The mad as hell/not gonna take it anymore theme is revisited regularly throughout Wonderful, Glorious. “Don’t mess with me/I’m up for the fight,” cautions “Kinda Fuzzy” over queasy glam guitars and keyboards that resemble the incidental music of a detective series. “I’m hurting bad/And fighting mad,” declares “On The Ropes”, an almost-country tune arranged around a pretty and understated riff. “Battle stations, gotta man your guns now,” orders “Stick Together”, a gruff instruction that recalls the more recent works of Tom Waits in both its frenetic percussion and distinctly Marc Ribot-ish guitars.

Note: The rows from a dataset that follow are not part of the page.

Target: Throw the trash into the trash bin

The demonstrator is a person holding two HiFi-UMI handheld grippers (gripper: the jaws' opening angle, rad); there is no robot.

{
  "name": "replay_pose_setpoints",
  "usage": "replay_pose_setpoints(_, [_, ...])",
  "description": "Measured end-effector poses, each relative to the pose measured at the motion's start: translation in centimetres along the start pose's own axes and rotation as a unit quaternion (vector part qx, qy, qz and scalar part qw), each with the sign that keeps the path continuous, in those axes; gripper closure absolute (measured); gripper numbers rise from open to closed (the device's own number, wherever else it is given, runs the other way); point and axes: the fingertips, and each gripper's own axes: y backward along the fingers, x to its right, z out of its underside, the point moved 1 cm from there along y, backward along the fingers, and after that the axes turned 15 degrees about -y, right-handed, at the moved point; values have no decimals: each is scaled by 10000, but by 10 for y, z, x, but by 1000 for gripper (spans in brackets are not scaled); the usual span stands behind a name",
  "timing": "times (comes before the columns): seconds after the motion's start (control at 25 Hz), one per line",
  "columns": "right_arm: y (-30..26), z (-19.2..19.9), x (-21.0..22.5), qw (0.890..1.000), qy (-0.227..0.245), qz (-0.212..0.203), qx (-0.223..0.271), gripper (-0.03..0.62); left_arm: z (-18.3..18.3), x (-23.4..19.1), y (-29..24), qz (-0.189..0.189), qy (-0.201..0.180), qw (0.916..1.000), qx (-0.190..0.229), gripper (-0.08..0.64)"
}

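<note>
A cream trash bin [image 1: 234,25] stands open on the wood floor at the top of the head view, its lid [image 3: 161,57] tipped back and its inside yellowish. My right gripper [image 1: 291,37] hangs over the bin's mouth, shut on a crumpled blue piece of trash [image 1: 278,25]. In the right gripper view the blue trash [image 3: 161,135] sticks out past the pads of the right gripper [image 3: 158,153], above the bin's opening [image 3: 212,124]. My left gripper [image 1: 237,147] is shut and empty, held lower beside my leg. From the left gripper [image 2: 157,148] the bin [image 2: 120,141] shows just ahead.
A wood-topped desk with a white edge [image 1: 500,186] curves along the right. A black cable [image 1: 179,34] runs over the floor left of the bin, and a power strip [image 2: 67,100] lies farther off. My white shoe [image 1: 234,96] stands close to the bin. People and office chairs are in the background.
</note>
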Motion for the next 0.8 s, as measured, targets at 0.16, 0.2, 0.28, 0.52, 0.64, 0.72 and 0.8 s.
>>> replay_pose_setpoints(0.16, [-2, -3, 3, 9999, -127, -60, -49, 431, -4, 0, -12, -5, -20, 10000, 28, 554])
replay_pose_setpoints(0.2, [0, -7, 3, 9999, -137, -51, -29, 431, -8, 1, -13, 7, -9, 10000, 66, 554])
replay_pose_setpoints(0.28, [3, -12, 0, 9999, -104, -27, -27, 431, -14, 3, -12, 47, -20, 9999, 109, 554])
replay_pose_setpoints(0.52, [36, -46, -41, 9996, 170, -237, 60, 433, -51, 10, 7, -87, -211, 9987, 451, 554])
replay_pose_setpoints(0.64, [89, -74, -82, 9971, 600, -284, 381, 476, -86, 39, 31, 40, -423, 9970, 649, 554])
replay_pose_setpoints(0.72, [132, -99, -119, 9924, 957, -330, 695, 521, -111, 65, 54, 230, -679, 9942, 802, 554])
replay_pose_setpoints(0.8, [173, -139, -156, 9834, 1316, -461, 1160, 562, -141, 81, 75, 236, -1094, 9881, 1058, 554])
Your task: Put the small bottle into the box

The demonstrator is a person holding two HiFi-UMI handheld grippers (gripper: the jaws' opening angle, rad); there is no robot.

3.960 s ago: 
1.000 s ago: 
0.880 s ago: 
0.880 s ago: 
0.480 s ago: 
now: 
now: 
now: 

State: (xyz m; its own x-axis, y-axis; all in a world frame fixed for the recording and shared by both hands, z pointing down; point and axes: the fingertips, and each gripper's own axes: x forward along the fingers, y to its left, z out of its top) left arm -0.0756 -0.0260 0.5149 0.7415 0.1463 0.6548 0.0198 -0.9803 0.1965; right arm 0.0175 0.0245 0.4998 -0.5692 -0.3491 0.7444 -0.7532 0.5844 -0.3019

The question of the reason for all this purposeful loin-girding and up-saddling is answered in instalments towards the end of “Wonderful, Glorious” with a sequence of E’s characteristically backhanded devotionals (Eels, lest we forget, kicked off one of the great love songs of the late twentieth century, “PS You Rock My World” with “I was at a funeral, the day I realised/I wanted to spend my life with you.”) “You’re My Friend” and “I Am Building A Shrine” manage to make a virtue of a sentimentality that verges audaciously on outright sappiness. The closing title track fossicks, like most of Wonderful, Glorious – and most of Eels’ catalogue – for redemption in the overlap between optimism and fatalism (“Every night you spent shrouded in darkness,” decides E, “has led you to this moment in the light/It’s alright.”)

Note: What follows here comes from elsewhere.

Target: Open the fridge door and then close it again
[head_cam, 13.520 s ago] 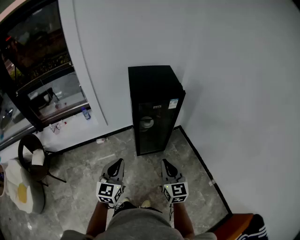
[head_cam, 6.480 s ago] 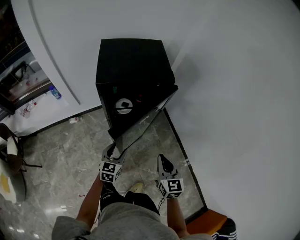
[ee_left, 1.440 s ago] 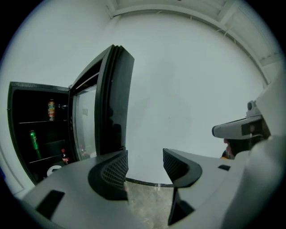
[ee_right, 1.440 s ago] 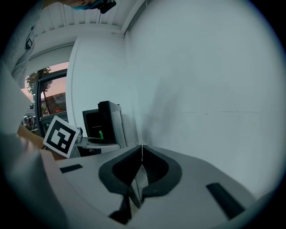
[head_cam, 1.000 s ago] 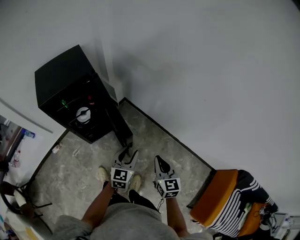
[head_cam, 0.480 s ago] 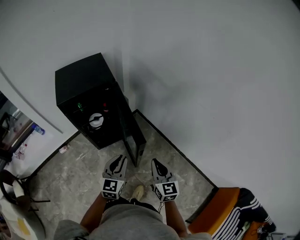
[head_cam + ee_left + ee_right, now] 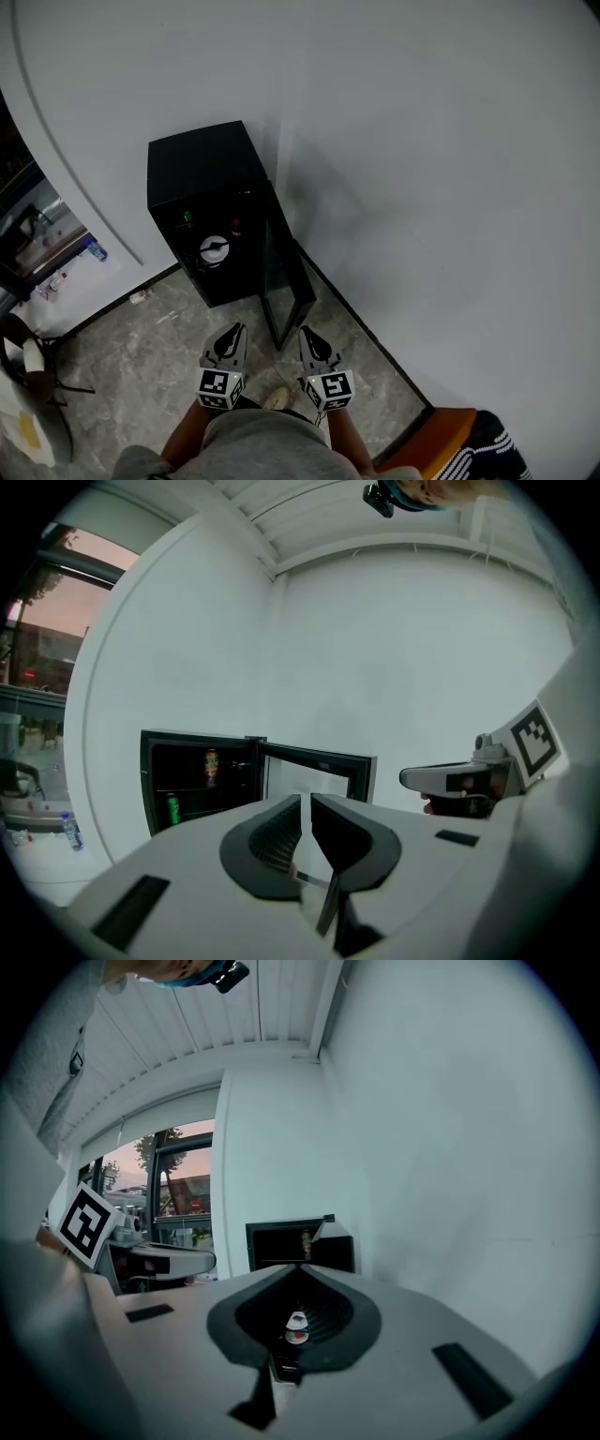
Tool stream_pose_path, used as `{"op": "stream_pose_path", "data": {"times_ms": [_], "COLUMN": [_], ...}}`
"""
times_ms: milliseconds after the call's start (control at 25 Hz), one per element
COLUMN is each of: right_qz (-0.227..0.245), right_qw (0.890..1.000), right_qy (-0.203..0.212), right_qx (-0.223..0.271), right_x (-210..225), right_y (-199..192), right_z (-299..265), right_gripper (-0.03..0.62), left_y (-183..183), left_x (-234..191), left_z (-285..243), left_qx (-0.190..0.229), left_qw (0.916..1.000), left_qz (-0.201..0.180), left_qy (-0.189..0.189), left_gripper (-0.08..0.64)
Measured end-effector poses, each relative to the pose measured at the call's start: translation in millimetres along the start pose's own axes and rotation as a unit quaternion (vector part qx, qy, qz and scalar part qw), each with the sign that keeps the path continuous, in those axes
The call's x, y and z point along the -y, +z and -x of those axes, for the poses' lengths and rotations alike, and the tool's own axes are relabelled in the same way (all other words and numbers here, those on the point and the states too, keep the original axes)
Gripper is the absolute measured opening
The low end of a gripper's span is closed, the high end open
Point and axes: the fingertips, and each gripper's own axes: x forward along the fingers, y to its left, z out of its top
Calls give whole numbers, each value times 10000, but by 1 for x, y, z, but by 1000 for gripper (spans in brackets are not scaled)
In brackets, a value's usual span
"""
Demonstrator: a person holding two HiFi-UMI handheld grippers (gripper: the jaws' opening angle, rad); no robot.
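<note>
The black mini fridge (image 7: 202,202) stands against the white wall, and its glass door (image 7: 284,292) is swung wide open toward me. In the left gripper view the fridge (image 7: 197,780) shows an orange can (image 7: 211,766) and a green can (image 7: 172,808) inside, with the door (image 7: 317,775) beside them. My left gripper (image 7: 232,334) hangs in the air short of the door's free edge. Its jaws are closing to a thin slit with nothing between them (image 7: 306,804). My right gripper (image 7: 307,336) is shut and empty (image 7: 298,1271), just right of the door edge.
White wall runs close along the right of the door. An orange seat (image 7: 439,439) sits at the bottom right. A dark chair (image 7: 33,370) and a window ledge with a bottle (image 7: 93,249) are at the left. My shoe (image 7: 275,400) rests on the marble floor.
The left gripper's jaws have gone from wide open near the door edge to almost together. Both grippers have risen and drawn back from the door. The door stays open.
</note>
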Motion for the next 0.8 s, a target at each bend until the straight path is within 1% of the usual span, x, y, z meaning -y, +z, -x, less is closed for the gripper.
{"op": "stream_pose_path", "data": {"times_ms": [160, 320, 520, 640, 800], "right_qz": [87, 106, 71, 64, 64], "right_qw": [9997, 9994, 9994, 9995, 9996], "right_qy": [211, 328, 331, 303, 272], "right_qx": [22, 26, 24, 6, 7], "right_x": [-16, -27, -28, -27, -26], "right_y": [5, 5, 4, 3, 3], "right_z": [-5, -10, -12, -10, -8], "right_gripper": [25, 25, 25, 24, 25], "left_y": [7, 7, 4, 7, 10], "left_x": [-7, -15, -16, -15, -11], "left_z": [10, 16, 16, 17, 16], "left_qx": [102, 106, 34, 107, 156], "left_qw": [9999, 9997, 9998, 9998, 9996], "left_qz": [19, 50, 67, 83, -157], "left_qy": [113, 221, 178, 151, 179], "left_gripper": [35, 35, 32, 26, 26]}}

(i)Wonderful, Glorious(i) sounds, throughout, overwhelmingly like an Eels album – not the statement of the obvious it may appear, but an observation of how little difference the continually shifting group personnel ever makes to Eels’ music. This consistency, after all these years since “Novocaine For The Soul”, has to be admired as testament to the robustness of E’s vision – as does his dogged fealty to his preferred subject, of hope in spite of it all (“Peach Blossom”, literally an urge to smell the flowers, is a clear highlight, suggesting a Temptations song sung by a Lust For Life-era Iggy Pop). So Wonderful, Glorious. is yet another Eels album about desire and death – but what else is there?
ANDREW MUELLER
Q+A
MARK EVERETT
How ambiguous or otherwise is the title?
“It’s really not meant to be at all, though the plane dropping bombs on the cover may make it seem that way. There’s nothing ironic about it at all, to me. The reasons the bombs are dropping is that we’ve all somehow got to navigate our way through life, and it’s not easy for any of us.”
There’s a recurring theme on the album of struggling to find a reason to get out of bed…
“Right. And today it happened to be: so I could talk to Uncut.”
Did you have a specific agenda when you started writing/recording?
“What’s unique about this album is that it’s the only time I’ve ever gone into making a record with no plan – the plan was to have no plan. I had nothing written. I just wanted to get the band in a room and see what happened. I think that’s also reflected in the lyrics – I was scared about it, which is why there’s so much about fighting your way out of a corner. But we got lucky. Five guys in a room all firing on all cylinders.”
How do you decide which Eels personnel are invited to play on a new Eels album?
“I had an epiphany towards the end of the last tour I did with these guys – I realised they had been able to pull everything I suspected they might not be able to. So I thought: why don’t we all get together and write some music? It’s definitely more fun than sitting in the basement and recording yourself. It turns out I like fun.”